The reaction has been palpable ever since I wrote that St. Vincent Health is in solid financial shape.
Apparently, copies of my story were posted in St. Vincent nurses stations and have circulated among current and former St. Vincent employees. They feel my story doesn’t fit with what their bosses are telling them.
“I find it interesting that this article was published right on the heals of he hospital informing their employees that will not receive raises or bonuses again this year; citing profitability and uncertainty,” wrote one of the 15 commenters that responded angrily to the article.
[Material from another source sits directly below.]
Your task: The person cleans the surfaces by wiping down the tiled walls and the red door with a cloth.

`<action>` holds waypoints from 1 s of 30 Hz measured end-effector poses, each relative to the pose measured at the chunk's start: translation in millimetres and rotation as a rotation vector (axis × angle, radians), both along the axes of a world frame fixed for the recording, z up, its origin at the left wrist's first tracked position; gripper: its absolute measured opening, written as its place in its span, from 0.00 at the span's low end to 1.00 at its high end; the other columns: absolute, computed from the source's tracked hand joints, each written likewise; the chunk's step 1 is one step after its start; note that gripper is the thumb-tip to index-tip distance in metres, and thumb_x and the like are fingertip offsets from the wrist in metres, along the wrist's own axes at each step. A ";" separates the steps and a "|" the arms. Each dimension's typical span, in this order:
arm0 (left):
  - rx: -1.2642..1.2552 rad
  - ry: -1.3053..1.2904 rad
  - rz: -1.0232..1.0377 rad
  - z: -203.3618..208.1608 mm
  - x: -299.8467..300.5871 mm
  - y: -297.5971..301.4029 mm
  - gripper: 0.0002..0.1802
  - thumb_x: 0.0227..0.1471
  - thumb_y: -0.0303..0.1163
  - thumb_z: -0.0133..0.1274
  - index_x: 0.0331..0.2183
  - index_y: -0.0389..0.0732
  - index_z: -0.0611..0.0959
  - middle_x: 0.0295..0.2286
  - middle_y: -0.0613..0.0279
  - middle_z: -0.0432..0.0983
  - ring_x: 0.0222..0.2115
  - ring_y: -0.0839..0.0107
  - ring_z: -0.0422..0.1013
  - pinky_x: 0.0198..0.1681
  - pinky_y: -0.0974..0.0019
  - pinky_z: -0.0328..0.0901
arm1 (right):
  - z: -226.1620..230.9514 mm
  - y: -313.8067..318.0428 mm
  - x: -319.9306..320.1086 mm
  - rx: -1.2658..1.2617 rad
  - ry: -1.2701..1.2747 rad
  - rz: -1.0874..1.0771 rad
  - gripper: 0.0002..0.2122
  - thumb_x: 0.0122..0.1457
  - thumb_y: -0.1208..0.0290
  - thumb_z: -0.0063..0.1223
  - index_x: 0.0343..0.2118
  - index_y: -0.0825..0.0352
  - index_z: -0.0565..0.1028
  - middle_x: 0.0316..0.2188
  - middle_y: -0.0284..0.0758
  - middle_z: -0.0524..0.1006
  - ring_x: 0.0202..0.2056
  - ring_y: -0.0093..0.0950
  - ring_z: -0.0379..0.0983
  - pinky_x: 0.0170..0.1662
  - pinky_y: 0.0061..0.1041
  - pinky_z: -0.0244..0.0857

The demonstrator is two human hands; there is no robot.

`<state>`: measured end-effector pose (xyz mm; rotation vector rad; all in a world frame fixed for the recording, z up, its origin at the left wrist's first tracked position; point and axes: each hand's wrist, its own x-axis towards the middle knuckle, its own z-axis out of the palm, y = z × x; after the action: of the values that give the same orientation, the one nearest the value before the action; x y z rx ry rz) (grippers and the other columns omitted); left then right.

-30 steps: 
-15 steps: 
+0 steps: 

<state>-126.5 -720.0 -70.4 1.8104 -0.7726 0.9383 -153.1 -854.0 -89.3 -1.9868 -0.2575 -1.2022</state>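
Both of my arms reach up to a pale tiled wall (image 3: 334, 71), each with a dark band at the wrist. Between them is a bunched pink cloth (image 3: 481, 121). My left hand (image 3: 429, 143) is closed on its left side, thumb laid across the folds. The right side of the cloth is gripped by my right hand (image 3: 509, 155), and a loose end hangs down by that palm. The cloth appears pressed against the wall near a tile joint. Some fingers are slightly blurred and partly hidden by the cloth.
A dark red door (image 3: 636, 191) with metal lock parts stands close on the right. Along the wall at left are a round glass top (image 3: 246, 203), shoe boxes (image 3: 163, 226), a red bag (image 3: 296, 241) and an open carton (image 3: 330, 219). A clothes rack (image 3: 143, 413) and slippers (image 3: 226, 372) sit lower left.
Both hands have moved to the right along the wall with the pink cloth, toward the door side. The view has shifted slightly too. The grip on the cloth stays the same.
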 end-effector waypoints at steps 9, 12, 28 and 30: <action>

I’m not privy to those conversations. And I didn't interview any St. Vincent execs before writing my article–I just summarized their annual financial report, which can be read here.
If St. Vincent execs have claimed that slower growth in reimbursements from Medicare and private health insurers means they’re at risk of closing their doors, it wouldn’t be the first time health care executives have trotted out that bit of hyperbole.
But I should point out one piece of St. Vincent’s finances that I did not mention in my previous story—which should give the execs a bit of vindication.
St. Vincent Health has been sending roughly $50 million to $70 million every year to its parent company, St. Louis-based Ascension Health, to support other hospitals in Ascension's 93-hospital network.
For example, in St. Vincent’s most recent year, it transferred $68.8 million to Ascension, which effectively sapped 41 percent of St. Vincent’s operating profit for the year. During the previous year, St. Vincent transferred $48.7 million to Ascension, which represented 24 percent of its operating profit that year.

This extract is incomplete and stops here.